**WHAT IS EXPECTED**
Set down the whole listing below exactly, without pictures.

**SUPPLIED MATERIAL**
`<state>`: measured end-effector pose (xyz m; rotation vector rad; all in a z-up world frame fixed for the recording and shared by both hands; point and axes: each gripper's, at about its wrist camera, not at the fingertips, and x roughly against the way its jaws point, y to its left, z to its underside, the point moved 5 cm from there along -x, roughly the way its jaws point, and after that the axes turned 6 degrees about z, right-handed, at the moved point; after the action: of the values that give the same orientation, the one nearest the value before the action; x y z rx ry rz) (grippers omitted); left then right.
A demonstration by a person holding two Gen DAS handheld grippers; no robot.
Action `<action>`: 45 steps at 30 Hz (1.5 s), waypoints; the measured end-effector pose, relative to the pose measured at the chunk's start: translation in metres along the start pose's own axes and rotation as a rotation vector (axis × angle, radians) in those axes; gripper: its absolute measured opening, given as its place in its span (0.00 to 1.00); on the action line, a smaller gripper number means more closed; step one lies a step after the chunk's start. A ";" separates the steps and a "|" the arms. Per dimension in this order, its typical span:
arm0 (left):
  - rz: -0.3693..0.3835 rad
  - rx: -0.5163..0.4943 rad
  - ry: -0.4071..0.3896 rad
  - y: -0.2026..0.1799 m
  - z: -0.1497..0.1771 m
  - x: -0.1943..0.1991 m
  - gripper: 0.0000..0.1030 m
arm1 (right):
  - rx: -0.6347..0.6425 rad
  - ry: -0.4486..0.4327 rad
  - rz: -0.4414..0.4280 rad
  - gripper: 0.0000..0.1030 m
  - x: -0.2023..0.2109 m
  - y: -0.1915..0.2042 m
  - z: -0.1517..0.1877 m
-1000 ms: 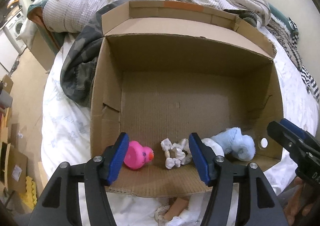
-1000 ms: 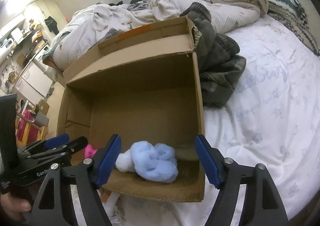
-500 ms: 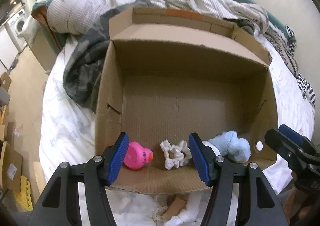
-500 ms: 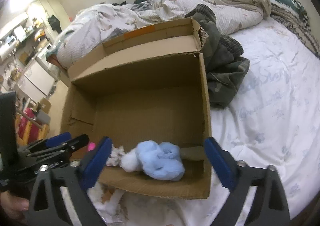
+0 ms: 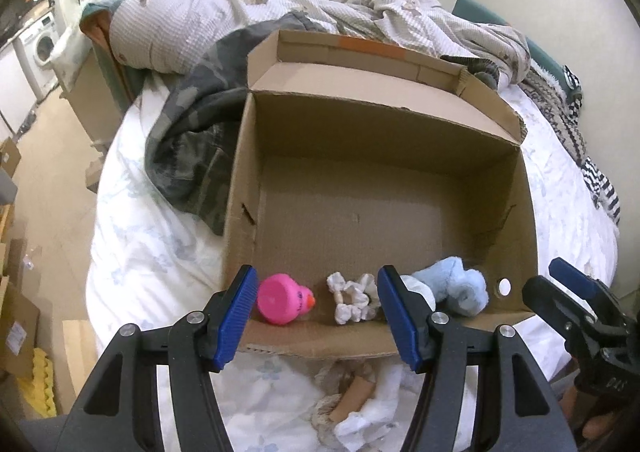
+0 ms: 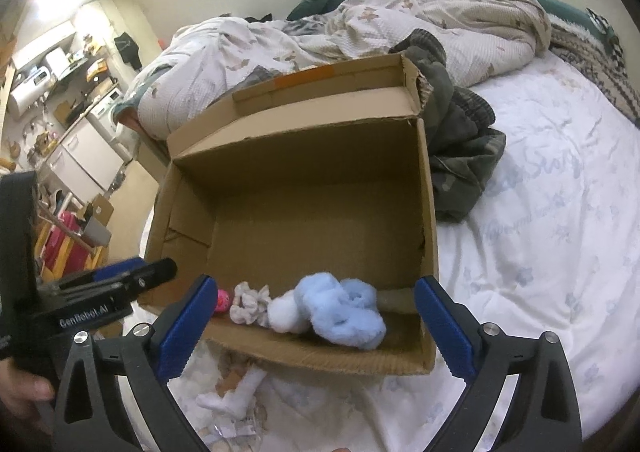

**RESPONSE**
`<state>`: measured end-effector pose (xyz m; rotation vector rad; all in a z-up world frame fixed for the recording and shared by both hands; point and axes: each gripper's, at about its wrist camera, not at the fingertips, and x roughly against the way its jaws point, y to its left, z to its underside, the point moved 5 cm from there along -x, roughly the way its jaws point, and after that the axes turned 6 degrees about z, right-handed, at the moved point; after the action: of the values that give the same orientation, the one nearest the value before the action; x y z rx ry rz) (grippers omitted); left then right.
A demonstration by a person holding two Gen DAS handheld grippers; no robot.
Action `<action>`: 45 steps at 30 Hz (1.5 s), waypoints; the measured end-effector pose, relative to the pose measured at the chunk's start: translation in metres along the start pose's own axes and rotation as a rotation vector (axis × angle, radians) in those axes; gripper: its absolute measured opening, given as its place in its span (0.00 to 1.00); on the action line, a smaller gripper number means more closed; step one lies a step after the chunk's start. A ";" separates the steps and a "|" the arms. Per dimension in this order, its typical span:
arm0 (left):
  - rz: -0.3693..0.3835 rad
  - rx: -0.5163..0.4943 rad
  - ry: -0.4071..0.3896 rad
  - y: -0.2026..0.1799 m
  - z: -0.1497..0.1771 m
  - x: -0.1943..0.1991 m
  - gripper: 0.0000..0.1030 m
arm1 (right):
  - rx: -0.6347..0.6425 rad
  - ry: -0.4486..0.4327 rad
  - rz: -0.4414..0.4280 rad
  - gripper: 0.0000..0.1030 m
  - x: -0.2023..0.2109 m
  - y: -0.1915..0.2042 m
  - z: -0.1517..0.1877 m
-1000 ms: 
-1000 ms: 
-500 ms: 
-500 ms: 
+0 ms: 
+0 ms: 

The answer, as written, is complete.